## Task brief
Below is a listing to repeat exactly, with its pictures left out.
·····
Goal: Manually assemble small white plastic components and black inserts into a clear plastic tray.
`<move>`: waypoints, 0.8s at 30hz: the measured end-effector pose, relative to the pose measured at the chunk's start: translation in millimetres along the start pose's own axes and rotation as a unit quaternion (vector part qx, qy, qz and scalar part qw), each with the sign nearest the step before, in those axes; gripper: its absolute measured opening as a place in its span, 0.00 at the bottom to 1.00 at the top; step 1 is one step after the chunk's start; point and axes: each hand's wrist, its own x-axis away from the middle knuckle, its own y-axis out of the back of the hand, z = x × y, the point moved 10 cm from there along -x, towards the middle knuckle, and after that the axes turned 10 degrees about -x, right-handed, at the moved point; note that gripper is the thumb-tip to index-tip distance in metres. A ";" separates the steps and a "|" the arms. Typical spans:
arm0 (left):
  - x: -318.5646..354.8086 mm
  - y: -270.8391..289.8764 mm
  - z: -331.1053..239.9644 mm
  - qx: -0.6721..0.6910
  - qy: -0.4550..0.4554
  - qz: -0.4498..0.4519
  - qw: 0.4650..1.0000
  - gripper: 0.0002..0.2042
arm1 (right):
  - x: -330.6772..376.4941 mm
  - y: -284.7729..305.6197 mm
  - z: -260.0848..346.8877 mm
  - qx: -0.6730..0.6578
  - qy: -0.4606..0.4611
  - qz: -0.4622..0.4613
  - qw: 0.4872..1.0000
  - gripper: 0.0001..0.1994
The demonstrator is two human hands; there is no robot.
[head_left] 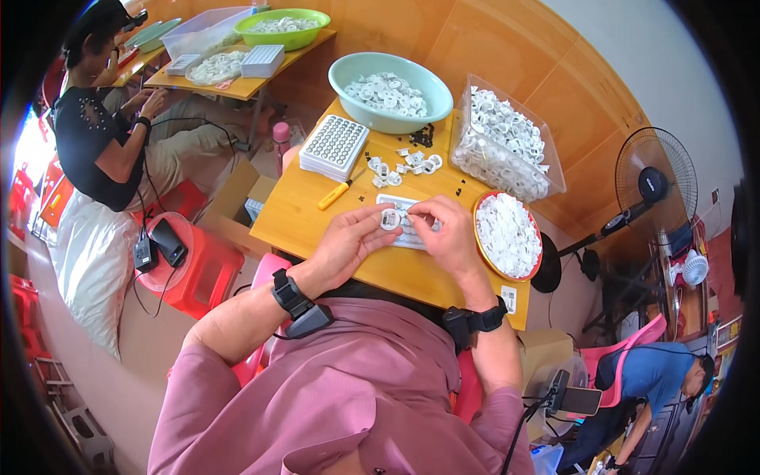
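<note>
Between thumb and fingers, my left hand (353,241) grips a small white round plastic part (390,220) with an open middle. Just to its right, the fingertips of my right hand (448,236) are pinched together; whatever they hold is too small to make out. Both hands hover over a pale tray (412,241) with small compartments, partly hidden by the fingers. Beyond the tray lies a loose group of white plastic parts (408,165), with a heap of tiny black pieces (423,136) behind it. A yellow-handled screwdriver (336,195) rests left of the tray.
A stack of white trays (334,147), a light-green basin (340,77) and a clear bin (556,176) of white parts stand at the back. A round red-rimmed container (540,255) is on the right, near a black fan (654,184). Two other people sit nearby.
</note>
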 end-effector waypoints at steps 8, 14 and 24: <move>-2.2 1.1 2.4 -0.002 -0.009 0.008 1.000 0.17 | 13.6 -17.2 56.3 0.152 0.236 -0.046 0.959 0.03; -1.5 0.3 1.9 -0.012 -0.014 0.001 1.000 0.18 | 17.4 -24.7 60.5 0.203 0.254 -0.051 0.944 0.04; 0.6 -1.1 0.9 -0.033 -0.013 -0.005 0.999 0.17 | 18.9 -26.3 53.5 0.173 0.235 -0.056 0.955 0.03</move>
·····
## The completed task
Goal: Manually assemble small white plastic components and black inserts into a clear plastic tray.
`<move>`: waypoints, 0.8s at 30hz: the measured end-effector pose, relative to the pose measured at the chunk's start: translation in millimetres along the start pose's own axes and rotation as a unit quaternion (vector part qx, qy, qz and scalar part qw), each with the sign nearest the step before, in those axes; gripper: its absolute measured opening as a place in its span, 0.00 at the bottom to 1.00 at the top; step 1 is one step after the chunk's start; point and axes: each hand's wrist, its own x-axis away from the middle knuckle, its own y-axis out of the back of the hand, z = x × y, the point moved 10 cm from there along -x, towards the middle knuckle, and after that the axes turned 10 degrees about -x, right-handed, at the moved point; note that gripper is the thumb-tip to index-tip distance in metres. A ";" separates the steps and a "|" the arms. Typical spans:
arm0 (left):
  - x: -318.5646..354.8086 mm
  - y: -270.8391..289.8764 mm
  - z: -331.1053..239.9644 mm
  - qx: -0.6721..0.6910
  - qy: -0.4550..0.4554
  - qz: -0.4498..0.4519
  - qw: 0.4650..1.0000
  - gripper: 0.0002..0.2042
arm1 (right):
  - x: -330.6772..376.4941 mm
  - y: -284.7729..305.6197 mm
  - z: -260.0848..346.8877 mm
  - qx: -0.6730..0.6578
  - qy: -0.4606..0.4611
  - qz: -0.4622..0.4613
  - qw: 0.4872..1.0000
  - gripper: 0.0001..0.1994
The demonstrator is two human hands; there is no robot.
[head_left] 
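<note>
Between thumb and fingers, my left hand (353,241) grips a small white round plastic part (390,220) with an open middle. Just to its right, the fingertips of my right hand (448,236) are pinched together; whatever they hold is too small to make out. Both hands hover over a pale tray (412,241) with small compartments, partly hidden by the fingers. Beyond the tray lies a loose group of white plastic parts (408,165), with a heap of tiny black pieces (423,136) behind it. A yellow-handled screwdriver (336,195) rests left of the tray.
A stack of white trays (334,147), a light-green basin (340,77) and a clear bin (556,176) of white parts stand at the back. A round red-rimmed container (540,255) is on the right, near a black fan (654,184). Two other people sit nearby.
</note>
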 end-effector waypoints at steps 8, 14 and 24: <move>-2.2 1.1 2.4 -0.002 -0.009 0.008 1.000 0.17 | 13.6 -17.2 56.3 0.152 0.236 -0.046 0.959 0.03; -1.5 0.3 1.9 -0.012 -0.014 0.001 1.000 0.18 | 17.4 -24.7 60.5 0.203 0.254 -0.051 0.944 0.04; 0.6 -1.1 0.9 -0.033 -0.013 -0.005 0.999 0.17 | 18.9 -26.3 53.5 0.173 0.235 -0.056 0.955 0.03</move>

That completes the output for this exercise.